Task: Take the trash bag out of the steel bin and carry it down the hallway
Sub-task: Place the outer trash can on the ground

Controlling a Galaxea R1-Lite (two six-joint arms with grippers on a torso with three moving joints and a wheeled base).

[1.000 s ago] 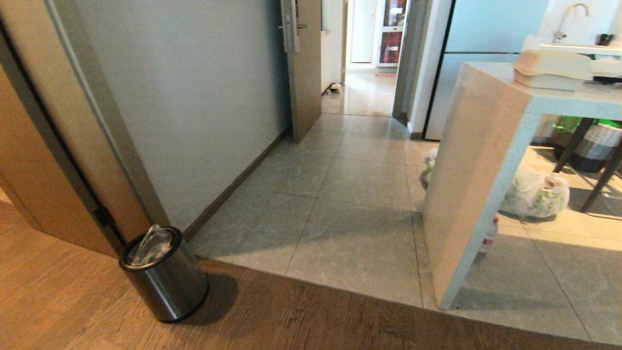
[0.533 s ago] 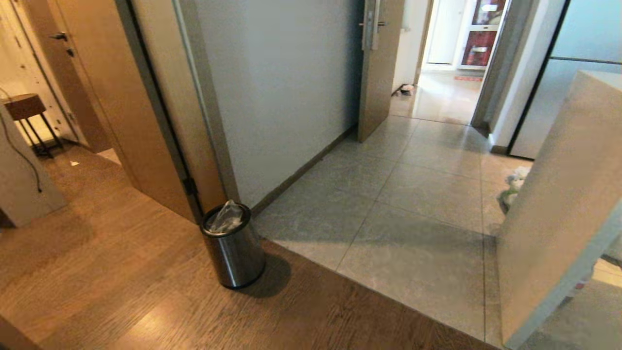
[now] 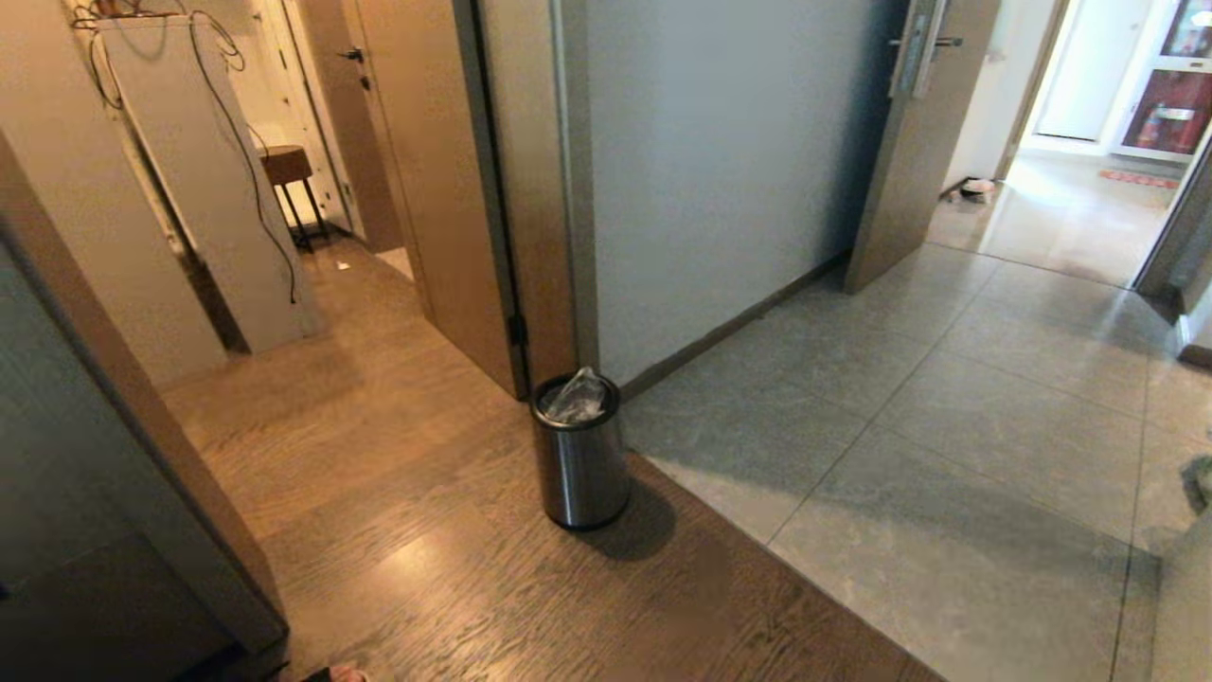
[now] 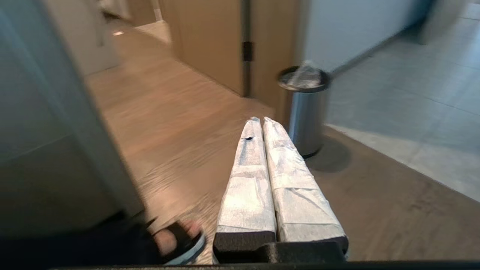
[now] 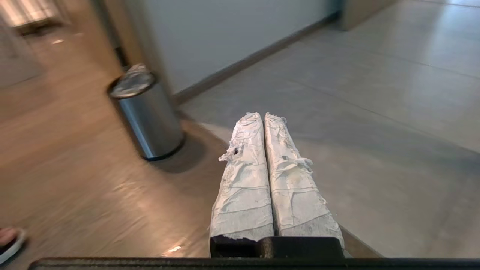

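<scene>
A small steel bin (image 3: pixel 580 464) stands upright at the centre of the head view, on wood flooring (image 3: pixel 379 530) just where it meets grey floor tiles (image 3: pixel 947 445). It sits close against the foot of a tan door frame (image 3: pixel 530 189). The clear trash bag (image 3: pixel 576 398) is inside it, its crinkled top poking up above the black rim. A grey wall (image 3: pixel 729 161) runs to the upper right of the frame, toward an open door (image 3: pixel 909 142) and a bright hallway (image 3: pixel 1070 208) beyond. Neither arm shows in the head view. In the wrist views, the left end effector (image 4: pixel 258 120) and the right end effector (image 5: pixel 258 115) are both clenched, their taped fingers pressed together on nothing, well apart from the bin. A person's sandalled foot (image 4: pixel 180 240) shows at the lower left of the left wrist view
</scene>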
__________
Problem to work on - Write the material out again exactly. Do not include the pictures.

Answer area -
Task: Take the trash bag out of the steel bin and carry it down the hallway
Sub-task: Place the outer trash can on the ground

Controlling a Galaxea R1-Lite (two six-joint arms with grippers on a torso with three moving joints and a wheeled base).

[1.000 s ago] 
[0.533 s ago] 
[now] 
[now] 
[now] 

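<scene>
A small steel bin (image 3: pixel 580 464) stands upright at the centre of the head view, on wood flooring (image 3: pixel 379 530) just where it meets grey floor tiles (image 3: pixel 947 445). It sits close against the foot of a tan door frame (image 3: pixel 530 189). The clear trash bag (image 3: pixel 576 398) is inside it, its crinkled top poking up above the black rim. A grey wall (image 3: pixel 729 161) runs to the upper right of the frame, toward an open door (image 3: pixel 909 142) and a bright hallway (image 3: pixel 1070 208) beyond. Neither arm shows in the head view. In the wrist views, the left end effector (image 4: pixel 258 120) and the right end effector (image 5: pixel 258 115) are both clenched, their taped fingers pressed together on nothing, well apart from the bin. A person's sandalled foot (image 4: pixel 180 240) shows at the lower left of the left wrist view
</scene>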

Nothing else is required to complete this exercise.